● **Assignment**: Whatever appears in the records, write it out again exactly.

[[ Supplied material, beginning ]]

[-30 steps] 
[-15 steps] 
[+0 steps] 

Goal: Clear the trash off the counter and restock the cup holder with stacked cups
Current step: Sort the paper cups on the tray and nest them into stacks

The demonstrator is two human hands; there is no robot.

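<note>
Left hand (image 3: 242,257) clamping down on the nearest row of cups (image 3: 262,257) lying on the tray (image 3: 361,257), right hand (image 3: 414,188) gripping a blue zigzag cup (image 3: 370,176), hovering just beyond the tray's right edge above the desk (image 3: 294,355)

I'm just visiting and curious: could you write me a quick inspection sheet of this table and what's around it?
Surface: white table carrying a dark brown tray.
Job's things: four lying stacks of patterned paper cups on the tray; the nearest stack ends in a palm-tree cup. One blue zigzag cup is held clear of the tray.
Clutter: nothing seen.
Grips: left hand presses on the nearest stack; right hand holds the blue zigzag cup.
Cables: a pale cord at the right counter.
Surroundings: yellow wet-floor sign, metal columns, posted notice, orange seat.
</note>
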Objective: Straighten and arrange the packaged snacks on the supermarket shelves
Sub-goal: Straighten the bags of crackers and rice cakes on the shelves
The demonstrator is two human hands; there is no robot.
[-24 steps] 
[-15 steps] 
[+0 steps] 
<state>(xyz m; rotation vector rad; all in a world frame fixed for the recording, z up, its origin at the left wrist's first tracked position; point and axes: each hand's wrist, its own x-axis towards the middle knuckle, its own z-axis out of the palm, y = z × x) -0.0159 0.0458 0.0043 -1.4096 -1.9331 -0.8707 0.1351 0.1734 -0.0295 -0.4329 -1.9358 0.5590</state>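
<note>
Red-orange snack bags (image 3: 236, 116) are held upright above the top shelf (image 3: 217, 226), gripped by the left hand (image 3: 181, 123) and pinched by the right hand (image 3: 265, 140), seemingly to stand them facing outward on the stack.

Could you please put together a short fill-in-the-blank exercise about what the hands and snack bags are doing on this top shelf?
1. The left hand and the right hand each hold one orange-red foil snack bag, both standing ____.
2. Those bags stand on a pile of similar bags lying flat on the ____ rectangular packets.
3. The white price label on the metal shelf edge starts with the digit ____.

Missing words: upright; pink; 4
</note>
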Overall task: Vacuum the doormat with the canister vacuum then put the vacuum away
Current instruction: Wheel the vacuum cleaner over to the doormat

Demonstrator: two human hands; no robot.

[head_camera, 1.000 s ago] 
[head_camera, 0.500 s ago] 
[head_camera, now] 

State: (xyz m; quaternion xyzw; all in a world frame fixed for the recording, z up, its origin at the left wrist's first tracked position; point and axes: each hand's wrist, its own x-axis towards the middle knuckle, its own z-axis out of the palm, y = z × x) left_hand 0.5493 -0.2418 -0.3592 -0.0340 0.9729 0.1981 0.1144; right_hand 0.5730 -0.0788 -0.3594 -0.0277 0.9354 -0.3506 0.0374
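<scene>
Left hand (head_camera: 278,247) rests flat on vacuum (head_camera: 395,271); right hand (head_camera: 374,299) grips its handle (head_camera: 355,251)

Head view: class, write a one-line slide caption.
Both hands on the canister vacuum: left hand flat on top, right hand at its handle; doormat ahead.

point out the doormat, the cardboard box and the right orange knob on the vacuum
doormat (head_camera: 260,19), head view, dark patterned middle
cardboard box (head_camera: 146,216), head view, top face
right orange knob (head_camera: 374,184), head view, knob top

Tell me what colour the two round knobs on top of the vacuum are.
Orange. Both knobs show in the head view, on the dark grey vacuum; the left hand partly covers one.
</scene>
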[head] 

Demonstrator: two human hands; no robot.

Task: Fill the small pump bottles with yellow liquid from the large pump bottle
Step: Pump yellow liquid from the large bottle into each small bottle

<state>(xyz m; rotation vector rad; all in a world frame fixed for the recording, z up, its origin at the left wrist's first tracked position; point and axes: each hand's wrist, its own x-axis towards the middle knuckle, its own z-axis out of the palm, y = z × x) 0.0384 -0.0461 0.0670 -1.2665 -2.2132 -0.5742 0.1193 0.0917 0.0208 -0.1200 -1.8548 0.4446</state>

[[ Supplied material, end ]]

● **Problem solution**:
[-30 steps] 
[-15 steps] 
[+0 steps] 

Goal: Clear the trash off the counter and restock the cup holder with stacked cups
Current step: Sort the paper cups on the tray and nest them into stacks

The demonstrator is two human hands; there is no robot.

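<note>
Left hand (image 3: 242,257) clamping down on the nearest row of cups (image 3: 262,257) lying on the tray (image 3: 361,257), right hand (image 3: 414,188) gripping a blue zigzag cup (image 3: 370,176), hovering just beyond the tray's right edge above the desk (image 3: 294,355)

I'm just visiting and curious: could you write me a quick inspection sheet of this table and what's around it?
Surface: white table carrying a dark brown tray.
Job's things: four lying stacks of patterned paper cups on the tray; the nearest stack ends in a palm-tree cup. One blue zigzag cup is held clear of the tray.
Clutter: nothing seen.
Grips: left hand presses on the nearest stack; right hand holds the blue zigzag cup.
Cables: a pale cord at the right counter.
Surroundings: yellow wet-floor sign, metal columns, posted notice, orange seat.
</note>
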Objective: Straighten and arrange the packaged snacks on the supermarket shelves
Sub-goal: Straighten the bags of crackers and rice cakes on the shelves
The demonstrator is two human hands; there is no robot.
[-24 steps] 
[-15 steps] 
[+0 steps] 
<state>(xyz m; rotation vector rad; all in a world frame fixed for the recording, z up, its origin at the left wrist's first tracked position; point and axes: each hand's wrist, its own x-axis towards the middle knuckle, its own z-axis out of the palm, y = z × x) -0.0159 0.0458 0.0043 -1.4096 -1.9331 -0.8707 0.1351 0.1734 -0.0295 -0.4329 -1.9358 0.5590</state>
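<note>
Red-orange snack bags (image 3: 236, 116) are held upright above the top shelf (image 3: 217, 226), gripped by the left hand (image 3: 181, 123) and pinched by the right hand (image 3: 265, 140), seemingly to stand them facing outward on the stack.

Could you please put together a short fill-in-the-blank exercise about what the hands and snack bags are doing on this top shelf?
1. The left hand and the right hand each hold one orange-red foil snack bag, both standing ____.
2. Those bags stand on a pile of similar bags lying flat on the ____ rectangular packets.
3. The white price label on the metal shelf edge starts with the digit ____.

Missing words: upright; pink; 4
</note>
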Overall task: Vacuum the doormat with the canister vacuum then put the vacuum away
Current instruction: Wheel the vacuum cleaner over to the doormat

Demonstrator: two human hands; no robot.

[head_camera, 1.000 s ago] 
[head_camera, 0.500 s ago] 
[head_camera, now] 

State: (xyz m; quaternion xyzw; all in a world frame fixed for the recording, z up, its origin at the left wrist's first tracked position; point and axes: each hand's wrist, its own x-axis towards the middle knuckle, its own z-axis out of the palm, y = z × x) left_hand 0.5493 -0.2418 -0.3592 -0.0340 0.9729 0.1981 0.1144; right_hand 0.5730 -0.0788 -0.3594 -0.0277 0.9354 -0.3506 0.0374
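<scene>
Left hand (head_camera: 278,247) rests flat on vacuum (head_camera: 395,271); right hand (head_camera: 374,299) grips its handle (head_camera: 355,251)

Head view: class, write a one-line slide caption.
Both hands on the canister vacuum: left hand flat on top, right hand at its handle; doormat ahead.

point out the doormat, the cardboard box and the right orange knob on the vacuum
doormat (head_camera: 260,19), head view, dark patterned middle
cardboard box (head_camera: 146,216), head view, top face
right orange knob (head_camera: 374,184), head view, knob top

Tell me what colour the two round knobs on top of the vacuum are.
Orange. Both knobs show in the head view, on the dark grey vacuum; the left hand partly covers one.
</scene>
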[head] 

Demonstrator: two human hands; no robot.

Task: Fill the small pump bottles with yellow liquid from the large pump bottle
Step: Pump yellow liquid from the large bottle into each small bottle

<state>(xyz m; rotation vector rad; all in a world frame fixed for the recording, z up, its origin at the left wrist's first tracked position; point and axes: each hand's wrist, its own x-axis towards the middle knuckle, its own z-axis out of the palm, y = z × x) 0.0384 -0.0461 0.0670 -1.2665 -2.2132 -0.5742 0.1193 0.0917 0.0208 -0.1200 -1.8548 0.4446</state>

There is no more output for this exercise.